Some will even make up their own notation:

    s = d(t)
And somewhere will say "f(x) in this article describes an inverse multiplicative relation", without explaining that it's actually simple division, so other academics won't find them too obvious or boorish.

Some even take it a step further and use random greek letters (without exhausting the English alphabet first ofc.), where small gamma and big gamma mean completely different and unrelated things.

That sounds more an issue of unclear naming, than with notation itself.

Edit: Though I agree, mathematical notation lends itself to using single letters to denote objects. This can of course be problematic. I'm a fan of 'pseudocode' - somewhere between natural language and rigorous notation - where possible.

>s = d/t

Slightly worse than that. That equation is always written as v = s/t. v represents velocity and s represents distance, for some reason.

I would assume that the "s" comes either from Latin spatium or German Strecke.
This is (velocity) = (displacement) / (time). s is used because of the Latin word _spatium_ for space.
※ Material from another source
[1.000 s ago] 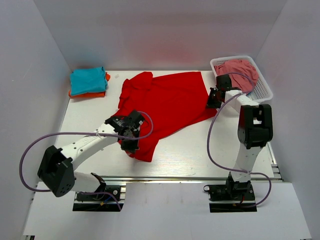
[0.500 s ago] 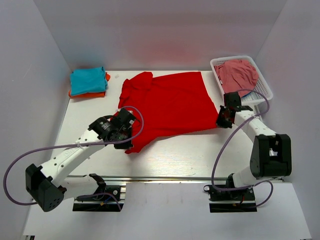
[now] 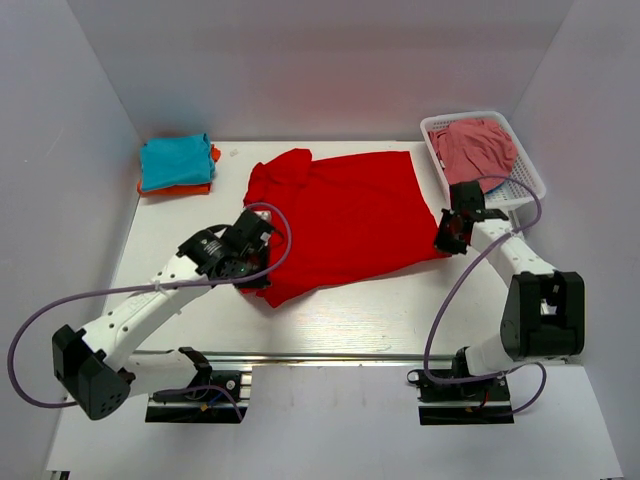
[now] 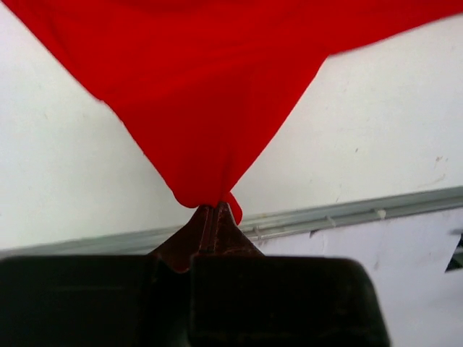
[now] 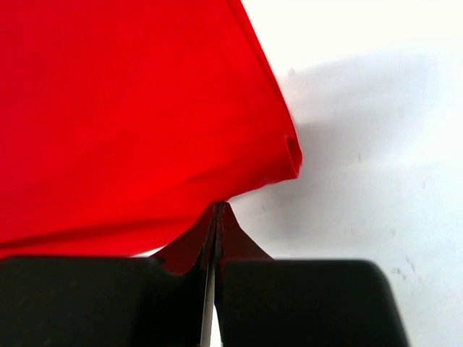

If I remember correctly, there was a difference between distance and displacement. (displacement is "net").
I'm certainly not saying that symbols are always bad. Rather, I am attempting to argue that the parent is false in asserting that "mathematician[s]… just wish it would be written with symbols so that they could know precisely what the book is trying to say". The Hausdorff space example is a good one: it's very easy to say what a Hausdorff space is, but if you have to spell it out formally then the definition is kind of big and ugly.
The first one isn't really symbolic though. So really you should compare:

- speed is the derivative of position with respect to time.

and

- Let x(t) be the position of an object at time t then its speed v(t) is:

   v(t) = (dx/dt)(t)
Also note that most of the time I'm just putting the symbols after the word explaining what it means, while this does allow me to use the symbolic notation for differentiation it doesn't really make the first part any shorter. Also it would be a mistake to introduce speed by just 1 specific formula (even if I didn't specify the types of the object involved) since speed is a far more general concept.
The problem is when it is not quite clear what the symbolic notation stands for. With division, that tends to be less of a problem.
* I find it quite unusual in practice for genuinely new symbolic notation to be used by an author. Maybe that just reflects the fields I read about most (information theory, Bayesian modelling, harmonic analysis).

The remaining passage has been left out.